# Getting H 1B for 2014



## chicagohomegirl (Dec 4, 2013)

Hello
first of all, I'm totally new, didn't really have time to spend reading a lot of the other threads, so please forgive me if I'll say something redundant. :behindsofa:
I'm an Italian citizen currently completing higher education (Master's degree) in France.
I lived in the USA for one year with a F-1 visa thanks to an academic scholarship.
Now I really want to go and do an internship in the US for one year, starting from june 2014 roughly (could be a few months later). I'm in contact with employers that are fairly flexible and willing to help me out to get it.
However I have to try and figure out the visa thing to make it easier for them.
I was reading about the H-1B for which I'm eligible but I don't understand if the April 2013 deadline was for visa issued for the year 2013 or 2014. I'm afraid it will be 2014.
My situation is: I still will be a student enrolled in my business school in France, so with ties to return to France to complete my education, and I can't stay in the USA for more than 1 year.

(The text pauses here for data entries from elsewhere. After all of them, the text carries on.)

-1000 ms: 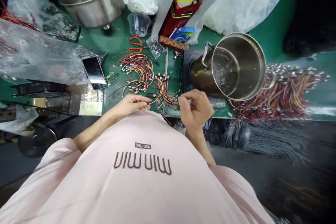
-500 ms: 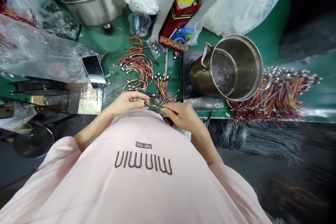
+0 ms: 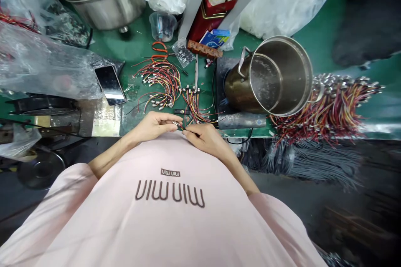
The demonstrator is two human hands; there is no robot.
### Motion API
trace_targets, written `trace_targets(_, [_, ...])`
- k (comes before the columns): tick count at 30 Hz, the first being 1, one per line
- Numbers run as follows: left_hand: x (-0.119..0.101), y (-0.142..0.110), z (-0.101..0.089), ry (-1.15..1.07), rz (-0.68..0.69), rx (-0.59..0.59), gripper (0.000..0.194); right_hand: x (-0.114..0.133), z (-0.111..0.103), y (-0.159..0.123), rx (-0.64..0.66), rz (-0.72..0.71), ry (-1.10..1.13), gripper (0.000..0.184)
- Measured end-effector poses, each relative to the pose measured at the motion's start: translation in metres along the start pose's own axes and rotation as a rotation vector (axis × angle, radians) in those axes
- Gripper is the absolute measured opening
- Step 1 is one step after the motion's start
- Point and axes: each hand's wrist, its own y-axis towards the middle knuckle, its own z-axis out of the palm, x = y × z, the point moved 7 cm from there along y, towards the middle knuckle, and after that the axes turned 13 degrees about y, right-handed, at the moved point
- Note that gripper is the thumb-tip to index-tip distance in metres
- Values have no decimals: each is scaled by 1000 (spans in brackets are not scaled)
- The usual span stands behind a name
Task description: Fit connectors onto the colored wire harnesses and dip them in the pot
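My left hand point(image 3: 153, 126) and right hand point(image 3: 205, 138) have come close together over the near edge of the green tabletop point(image 3: 139, 44), and my right hand no longer reaches out over the wires as it did a second ago. My left fingers point(image 3: 171, 122) are pressed together, pinching the small connector end of a short multicoloured wire lead point(image 3: 179, 126). My right fingers point(image 3: 188, 132) pinch the same lead just beside it, so it now spans the small gap between my hands, right in front of my chest. Beyond my hands lie a loose pile of similar wire leads point(image 3: 159, 78) and a row of leads with metal-ended connectors point(image 3: 192, 104).
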Motion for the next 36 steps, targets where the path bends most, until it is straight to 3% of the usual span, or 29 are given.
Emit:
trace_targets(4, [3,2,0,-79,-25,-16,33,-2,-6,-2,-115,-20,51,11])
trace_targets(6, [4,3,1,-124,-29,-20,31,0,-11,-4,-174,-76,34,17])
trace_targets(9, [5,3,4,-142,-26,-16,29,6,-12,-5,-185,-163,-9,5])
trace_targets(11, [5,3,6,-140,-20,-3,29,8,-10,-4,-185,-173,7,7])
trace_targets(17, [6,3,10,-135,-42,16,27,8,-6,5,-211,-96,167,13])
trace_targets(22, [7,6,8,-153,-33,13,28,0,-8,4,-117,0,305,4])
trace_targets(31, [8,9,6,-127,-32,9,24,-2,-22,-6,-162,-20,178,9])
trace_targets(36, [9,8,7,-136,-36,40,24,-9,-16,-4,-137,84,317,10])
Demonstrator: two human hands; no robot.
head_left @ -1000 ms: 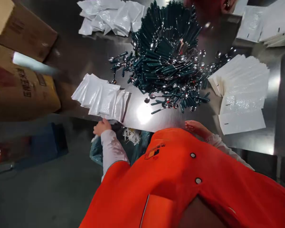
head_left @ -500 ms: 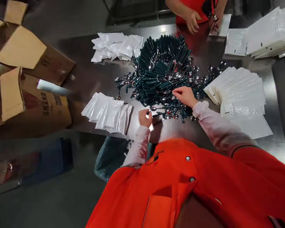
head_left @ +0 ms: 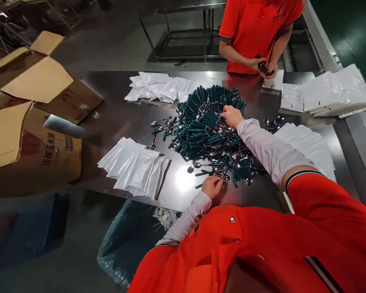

All I want is to get a limited in time work experience in the USA, related to what I study. Any help on what I could do would be greatly appreciated. Thanks!


----------



## Davis1 (Feb 20, 2009)

J-1 Visa Basics | J-1 Visa

you need to be top of your field for an H1B with many years of experience


----------



## ina (Feb 26, 2009)

If you find an employer who is willing to sponsor you for an H1B visa, the filing deadline is April 1, 2014. The earliest day you could start working is October 1, 2014. So it is not too late to start working next year. The tricky part is finding an employer who is willing to sponsor you and then willing to wait until October to have you start. Also, since you only plan to stay 1 year, it will be hard to find an employer who will go through this hassle with the visa paperwork for someone who will be working for them for just 1 year. The H1B visa is good for 3 years with the possibility to renew it for another 3 years. There are no other 1-year internship visas in the U.S. Maybe you could try another country, like for example Australia? In case you're under 30, they have a 1-year working holiday visa: http://www.immi.gov.au/visitors/working-holiday/visa-options.htm


----------